Would you show every line from the records that holds "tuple"?

> **Data for analysis**
◆ ◆ ◆ ◆

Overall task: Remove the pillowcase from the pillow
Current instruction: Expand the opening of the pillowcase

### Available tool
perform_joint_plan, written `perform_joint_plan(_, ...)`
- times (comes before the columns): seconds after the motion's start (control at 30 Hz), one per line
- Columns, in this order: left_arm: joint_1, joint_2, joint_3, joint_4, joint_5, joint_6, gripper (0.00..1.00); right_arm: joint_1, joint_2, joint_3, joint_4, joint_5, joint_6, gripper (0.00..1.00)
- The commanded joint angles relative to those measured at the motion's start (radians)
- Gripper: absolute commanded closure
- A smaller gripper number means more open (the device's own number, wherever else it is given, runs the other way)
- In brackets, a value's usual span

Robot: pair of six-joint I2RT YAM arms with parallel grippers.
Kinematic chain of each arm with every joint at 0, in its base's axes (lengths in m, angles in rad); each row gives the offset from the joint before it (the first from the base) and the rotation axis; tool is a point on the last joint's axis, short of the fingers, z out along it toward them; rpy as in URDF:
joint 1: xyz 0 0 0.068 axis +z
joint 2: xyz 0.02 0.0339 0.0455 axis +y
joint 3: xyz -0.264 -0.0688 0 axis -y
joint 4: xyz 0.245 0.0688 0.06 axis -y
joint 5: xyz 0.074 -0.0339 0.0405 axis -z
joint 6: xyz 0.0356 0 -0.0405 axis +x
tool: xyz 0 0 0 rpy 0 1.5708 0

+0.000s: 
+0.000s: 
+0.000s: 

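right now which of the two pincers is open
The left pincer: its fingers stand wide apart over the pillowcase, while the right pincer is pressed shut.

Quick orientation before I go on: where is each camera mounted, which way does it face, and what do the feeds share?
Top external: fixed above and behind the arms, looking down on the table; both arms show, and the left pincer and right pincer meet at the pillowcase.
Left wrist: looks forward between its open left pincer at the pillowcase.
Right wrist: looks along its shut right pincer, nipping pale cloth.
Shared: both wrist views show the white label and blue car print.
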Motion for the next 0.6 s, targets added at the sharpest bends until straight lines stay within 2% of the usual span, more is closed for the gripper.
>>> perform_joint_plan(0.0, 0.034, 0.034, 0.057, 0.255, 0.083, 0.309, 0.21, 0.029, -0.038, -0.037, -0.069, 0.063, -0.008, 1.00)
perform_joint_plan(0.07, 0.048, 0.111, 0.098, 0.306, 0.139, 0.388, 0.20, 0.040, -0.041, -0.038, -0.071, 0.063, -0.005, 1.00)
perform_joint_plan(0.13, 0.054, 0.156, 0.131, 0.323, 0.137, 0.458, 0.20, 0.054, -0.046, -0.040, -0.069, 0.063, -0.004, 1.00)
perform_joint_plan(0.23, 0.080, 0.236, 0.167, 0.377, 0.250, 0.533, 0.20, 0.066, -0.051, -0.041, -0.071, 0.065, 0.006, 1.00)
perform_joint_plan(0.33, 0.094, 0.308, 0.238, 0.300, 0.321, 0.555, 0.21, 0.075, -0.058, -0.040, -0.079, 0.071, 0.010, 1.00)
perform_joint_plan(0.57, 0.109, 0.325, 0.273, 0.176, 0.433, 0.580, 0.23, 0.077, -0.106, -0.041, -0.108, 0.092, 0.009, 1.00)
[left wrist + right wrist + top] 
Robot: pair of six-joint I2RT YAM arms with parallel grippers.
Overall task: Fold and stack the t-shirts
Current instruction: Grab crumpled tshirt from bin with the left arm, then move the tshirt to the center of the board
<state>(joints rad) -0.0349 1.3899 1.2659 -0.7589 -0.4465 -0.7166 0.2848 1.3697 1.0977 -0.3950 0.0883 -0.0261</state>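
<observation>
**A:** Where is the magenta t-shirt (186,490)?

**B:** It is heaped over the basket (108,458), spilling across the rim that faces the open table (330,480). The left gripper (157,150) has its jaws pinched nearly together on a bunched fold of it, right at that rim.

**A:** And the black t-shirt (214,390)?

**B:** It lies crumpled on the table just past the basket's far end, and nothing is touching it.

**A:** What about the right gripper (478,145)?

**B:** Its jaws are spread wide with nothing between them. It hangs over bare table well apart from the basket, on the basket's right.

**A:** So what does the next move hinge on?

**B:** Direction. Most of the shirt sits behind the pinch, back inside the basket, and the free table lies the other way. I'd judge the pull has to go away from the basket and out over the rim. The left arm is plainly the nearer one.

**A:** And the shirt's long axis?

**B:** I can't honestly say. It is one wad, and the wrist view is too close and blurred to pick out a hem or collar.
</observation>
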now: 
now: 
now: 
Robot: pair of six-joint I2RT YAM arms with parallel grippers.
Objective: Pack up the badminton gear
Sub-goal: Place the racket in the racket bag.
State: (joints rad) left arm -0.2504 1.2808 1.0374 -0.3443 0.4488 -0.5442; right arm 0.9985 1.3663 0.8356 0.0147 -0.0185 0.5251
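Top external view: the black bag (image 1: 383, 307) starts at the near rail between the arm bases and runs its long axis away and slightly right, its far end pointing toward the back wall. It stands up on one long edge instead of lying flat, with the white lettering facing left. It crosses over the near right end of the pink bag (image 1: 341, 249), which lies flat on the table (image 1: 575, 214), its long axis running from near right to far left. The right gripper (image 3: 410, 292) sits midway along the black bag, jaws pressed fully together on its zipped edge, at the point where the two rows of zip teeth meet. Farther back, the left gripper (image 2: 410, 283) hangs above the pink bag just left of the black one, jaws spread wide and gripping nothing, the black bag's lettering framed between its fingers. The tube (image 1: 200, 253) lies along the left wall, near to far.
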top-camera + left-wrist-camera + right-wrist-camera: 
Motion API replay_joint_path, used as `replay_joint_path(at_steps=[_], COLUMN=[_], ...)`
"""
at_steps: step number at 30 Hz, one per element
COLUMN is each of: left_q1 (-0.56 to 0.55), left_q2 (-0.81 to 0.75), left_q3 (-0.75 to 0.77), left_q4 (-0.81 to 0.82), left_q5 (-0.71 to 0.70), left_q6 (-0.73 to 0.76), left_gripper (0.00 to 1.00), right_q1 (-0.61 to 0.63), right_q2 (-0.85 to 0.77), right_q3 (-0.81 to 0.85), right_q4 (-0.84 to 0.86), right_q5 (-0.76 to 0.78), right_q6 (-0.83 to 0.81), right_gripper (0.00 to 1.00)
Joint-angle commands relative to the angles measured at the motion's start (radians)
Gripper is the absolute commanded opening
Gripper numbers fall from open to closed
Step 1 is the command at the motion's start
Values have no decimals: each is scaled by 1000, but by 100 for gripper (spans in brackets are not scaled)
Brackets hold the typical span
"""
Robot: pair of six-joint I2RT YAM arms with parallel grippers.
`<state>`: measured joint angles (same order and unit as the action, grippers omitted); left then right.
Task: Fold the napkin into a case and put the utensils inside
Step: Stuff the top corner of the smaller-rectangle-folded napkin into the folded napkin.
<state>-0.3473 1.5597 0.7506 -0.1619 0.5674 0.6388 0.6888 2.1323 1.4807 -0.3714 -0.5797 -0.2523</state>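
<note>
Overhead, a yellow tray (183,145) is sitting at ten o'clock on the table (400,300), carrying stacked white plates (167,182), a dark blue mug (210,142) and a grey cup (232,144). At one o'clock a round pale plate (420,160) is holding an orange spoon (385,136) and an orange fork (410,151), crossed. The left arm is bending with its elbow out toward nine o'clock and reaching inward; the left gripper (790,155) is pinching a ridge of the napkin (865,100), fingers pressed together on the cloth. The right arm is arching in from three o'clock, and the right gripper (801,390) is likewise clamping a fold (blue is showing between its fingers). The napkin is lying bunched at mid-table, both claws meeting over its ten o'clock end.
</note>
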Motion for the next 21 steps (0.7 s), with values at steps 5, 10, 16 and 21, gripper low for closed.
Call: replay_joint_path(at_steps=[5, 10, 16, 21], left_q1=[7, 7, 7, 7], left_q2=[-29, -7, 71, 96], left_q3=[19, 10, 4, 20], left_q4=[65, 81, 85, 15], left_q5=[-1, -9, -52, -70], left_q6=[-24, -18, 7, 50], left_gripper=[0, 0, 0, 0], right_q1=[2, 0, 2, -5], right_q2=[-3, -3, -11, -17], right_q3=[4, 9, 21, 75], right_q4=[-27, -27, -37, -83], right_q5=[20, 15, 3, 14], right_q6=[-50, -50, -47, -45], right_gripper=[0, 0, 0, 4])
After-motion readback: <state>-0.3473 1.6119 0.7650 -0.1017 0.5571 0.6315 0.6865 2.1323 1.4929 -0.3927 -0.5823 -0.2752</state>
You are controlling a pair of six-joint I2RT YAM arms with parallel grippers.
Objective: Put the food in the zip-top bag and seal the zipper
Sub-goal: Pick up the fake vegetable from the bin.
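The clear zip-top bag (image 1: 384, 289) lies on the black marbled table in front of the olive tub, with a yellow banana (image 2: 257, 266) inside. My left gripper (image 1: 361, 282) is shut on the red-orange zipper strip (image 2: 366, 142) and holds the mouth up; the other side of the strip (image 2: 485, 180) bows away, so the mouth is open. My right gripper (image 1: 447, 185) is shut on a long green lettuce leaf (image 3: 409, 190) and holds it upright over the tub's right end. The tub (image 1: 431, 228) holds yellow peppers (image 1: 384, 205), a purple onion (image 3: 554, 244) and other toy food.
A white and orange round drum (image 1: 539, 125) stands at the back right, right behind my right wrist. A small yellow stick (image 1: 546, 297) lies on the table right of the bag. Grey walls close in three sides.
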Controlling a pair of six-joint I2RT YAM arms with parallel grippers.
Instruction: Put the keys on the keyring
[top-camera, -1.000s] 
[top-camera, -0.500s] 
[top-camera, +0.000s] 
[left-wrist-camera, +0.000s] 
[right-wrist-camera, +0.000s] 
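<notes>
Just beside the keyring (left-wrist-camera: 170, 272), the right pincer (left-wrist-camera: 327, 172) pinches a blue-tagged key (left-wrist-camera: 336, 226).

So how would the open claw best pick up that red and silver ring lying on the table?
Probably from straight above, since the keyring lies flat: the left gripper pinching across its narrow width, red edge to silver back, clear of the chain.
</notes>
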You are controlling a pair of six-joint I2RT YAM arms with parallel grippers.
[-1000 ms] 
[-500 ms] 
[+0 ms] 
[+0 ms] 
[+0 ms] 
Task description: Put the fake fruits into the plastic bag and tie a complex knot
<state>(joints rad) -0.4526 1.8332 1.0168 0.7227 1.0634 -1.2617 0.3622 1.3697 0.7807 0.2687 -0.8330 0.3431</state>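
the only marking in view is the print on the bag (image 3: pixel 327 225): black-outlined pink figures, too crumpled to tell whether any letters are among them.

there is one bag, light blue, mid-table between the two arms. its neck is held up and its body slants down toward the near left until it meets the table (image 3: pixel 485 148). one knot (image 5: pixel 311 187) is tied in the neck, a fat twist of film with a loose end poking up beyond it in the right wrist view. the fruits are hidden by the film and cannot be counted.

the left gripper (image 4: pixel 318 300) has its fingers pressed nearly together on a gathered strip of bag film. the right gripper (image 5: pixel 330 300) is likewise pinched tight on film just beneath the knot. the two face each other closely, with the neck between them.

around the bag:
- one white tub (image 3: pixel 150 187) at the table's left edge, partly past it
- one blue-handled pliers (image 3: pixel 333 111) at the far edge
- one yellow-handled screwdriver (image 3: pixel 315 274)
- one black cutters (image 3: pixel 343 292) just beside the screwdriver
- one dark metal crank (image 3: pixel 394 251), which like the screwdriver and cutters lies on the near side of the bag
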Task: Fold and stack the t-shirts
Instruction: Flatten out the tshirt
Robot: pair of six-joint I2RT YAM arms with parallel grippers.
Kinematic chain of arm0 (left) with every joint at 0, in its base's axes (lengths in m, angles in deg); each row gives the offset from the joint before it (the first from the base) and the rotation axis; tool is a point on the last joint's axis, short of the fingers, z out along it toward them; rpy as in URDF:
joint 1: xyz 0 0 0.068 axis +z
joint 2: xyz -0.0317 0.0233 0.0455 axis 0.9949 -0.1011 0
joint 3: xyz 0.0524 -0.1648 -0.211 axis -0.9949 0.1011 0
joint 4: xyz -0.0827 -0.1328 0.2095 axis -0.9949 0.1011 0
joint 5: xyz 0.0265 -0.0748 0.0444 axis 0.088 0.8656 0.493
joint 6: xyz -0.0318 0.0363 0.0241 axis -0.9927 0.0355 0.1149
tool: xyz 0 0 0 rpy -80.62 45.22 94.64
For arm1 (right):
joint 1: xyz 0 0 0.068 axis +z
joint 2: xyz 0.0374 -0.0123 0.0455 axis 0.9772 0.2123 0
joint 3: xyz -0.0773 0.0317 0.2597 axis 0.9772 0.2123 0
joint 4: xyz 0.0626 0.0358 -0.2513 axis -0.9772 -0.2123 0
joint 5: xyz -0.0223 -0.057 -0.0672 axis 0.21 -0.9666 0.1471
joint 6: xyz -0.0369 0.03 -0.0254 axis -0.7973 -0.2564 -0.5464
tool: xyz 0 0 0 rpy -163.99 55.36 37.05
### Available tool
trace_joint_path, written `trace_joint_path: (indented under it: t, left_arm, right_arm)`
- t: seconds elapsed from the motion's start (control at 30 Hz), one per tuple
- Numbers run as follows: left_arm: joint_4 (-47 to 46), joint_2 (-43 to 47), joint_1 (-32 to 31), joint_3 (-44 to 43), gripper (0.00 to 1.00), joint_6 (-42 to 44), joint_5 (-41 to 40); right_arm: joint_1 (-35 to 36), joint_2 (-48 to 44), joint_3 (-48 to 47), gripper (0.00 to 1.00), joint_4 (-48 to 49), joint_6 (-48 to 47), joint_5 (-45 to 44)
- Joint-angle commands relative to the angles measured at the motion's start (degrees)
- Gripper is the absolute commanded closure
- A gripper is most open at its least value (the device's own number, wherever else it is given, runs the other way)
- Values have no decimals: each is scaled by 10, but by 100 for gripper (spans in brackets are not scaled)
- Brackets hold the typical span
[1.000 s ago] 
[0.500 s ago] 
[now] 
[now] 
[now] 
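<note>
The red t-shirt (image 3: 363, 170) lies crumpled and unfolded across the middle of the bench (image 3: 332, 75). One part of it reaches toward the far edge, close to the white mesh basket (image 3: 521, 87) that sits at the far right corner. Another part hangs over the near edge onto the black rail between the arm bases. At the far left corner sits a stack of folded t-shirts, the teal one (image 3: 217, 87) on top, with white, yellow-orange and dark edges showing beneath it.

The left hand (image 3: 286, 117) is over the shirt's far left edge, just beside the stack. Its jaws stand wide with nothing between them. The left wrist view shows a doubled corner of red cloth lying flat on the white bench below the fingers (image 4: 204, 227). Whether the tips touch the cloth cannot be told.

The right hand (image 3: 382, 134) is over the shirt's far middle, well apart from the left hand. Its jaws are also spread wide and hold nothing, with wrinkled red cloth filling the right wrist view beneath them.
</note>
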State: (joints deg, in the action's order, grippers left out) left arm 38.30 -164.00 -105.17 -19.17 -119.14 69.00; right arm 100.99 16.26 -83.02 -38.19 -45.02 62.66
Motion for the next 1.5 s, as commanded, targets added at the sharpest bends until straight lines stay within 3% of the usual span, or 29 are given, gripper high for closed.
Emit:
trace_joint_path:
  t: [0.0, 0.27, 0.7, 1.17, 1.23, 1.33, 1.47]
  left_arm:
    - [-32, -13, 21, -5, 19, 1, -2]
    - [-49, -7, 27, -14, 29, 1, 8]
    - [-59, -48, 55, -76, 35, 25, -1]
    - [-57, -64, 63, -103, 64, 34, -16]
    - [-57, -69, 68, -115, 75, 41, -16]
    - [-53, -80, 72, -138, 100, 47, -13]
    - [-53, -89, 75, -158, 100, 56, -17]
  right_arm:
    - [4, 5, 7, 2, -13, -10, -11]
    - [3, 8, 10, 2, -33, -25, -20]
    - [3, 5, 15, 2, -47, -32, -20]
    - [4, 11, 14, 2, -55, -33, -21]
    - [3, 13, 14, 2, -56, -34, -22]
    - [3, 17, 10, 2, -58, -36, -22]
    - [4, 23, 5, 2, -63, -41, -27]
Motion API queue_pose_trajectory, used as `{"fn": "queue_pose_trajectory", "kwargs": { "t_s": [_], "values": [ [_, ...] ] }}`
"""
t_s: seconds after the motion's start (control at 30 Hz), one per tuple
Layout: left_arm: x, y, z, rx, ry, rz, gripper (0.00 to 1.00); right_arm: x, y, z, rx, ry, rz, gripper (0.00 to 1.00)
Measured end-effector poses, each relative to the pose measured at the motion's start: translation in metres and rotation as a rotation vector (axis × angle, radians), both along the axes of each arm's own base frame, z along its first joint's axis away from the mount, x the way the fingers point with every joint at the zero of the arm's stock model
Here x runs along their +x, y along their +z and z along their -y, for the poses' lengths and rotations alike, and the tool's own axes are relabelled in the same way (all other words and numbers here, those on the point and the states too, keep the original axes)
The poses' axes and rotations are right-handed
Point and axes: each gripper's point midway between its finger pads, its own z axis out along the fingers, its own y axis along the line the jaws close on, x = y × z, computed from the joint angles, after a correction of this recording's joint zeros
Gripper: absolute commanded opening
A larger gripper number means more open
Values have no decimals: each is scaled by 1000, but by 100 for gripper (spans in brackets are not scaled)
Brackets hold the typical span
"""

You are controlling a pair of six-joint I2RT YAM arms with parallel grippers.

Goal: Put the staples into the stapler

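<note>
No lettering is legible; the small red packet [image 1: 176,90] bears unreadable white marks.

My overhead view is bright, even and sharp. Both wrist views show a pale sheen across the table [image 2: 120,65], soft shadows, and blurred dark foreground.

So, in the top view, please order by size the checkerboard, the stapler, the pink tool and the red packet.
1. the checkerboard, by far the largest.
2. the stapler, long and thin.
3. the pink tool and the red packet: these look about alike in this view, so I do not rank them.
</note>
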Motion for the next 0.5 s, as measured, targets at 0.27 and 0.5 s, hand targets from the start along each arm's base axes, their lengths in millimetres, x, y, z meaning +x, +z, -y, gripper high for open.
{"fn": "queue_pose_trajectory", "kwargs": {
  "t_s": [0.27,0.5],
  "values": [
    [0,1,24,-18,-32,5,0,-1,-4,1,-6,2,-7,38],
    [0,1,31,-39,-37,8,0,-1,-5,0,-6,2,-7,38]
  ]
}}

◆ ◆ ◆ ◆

> **Output of the exercise**
- t: seconds elapsed from the motion's start (control at 30 Hz), one per tuple
t_s: seconds after the motion's start (control at 30 Hz), one per tuple

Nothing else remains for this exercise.